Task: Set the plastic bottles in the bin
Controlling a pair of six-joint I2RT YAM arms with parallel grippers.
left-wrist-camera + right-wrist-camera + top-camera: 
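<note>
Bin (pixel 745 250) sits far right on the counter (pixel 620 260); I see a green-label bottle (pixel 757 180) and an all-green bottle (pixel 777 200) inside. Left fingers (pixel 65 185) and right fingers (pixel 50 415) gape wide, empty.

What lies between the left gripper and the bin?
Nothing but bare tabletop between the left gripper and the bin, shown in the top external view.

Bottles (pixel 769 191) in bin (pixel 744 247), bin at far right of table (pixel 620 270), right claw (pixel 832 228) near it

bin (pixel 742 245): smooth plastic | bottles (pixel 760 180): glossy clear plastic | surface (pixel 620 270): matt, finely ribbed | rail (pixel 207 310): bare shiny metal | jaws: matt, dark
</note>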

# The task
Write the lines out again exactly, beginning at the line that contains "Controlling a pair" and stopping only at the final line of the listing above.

# Exercise output
Controlling a pair of six-joint I2RT YAM arms with parallel grippers.
left-wrist-camera + right-wrist-camera + top-camera: 
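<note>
Bin (pixel 745 250) sits far right on the counter (pixel 620 260); I see a green-label bottle (pixel 757 180) and an all-green bottle (pixel 777 200) inside. Left fingers (pixel 65 185) and right fingers (pixel 50 415) gape wide, empty.

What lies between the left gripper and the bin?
Nothing but bare tabletop between the left gripper and the bin, shown in the top external view.

Bottles (pixel 769 191) in bin (pixel 744 247), bin at far right of table (pixel 620 270), right claw (pixel 832 228) near it

bin (pixel 742 245): smooth plastic | bottles (pixel 760 180): glossy clear plastic | surface (pixel 620 270): matt, finely ribbed | rail (pixel 207 310): bare shiny metal | jaws: matt, dark
</note>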

The output given is complete.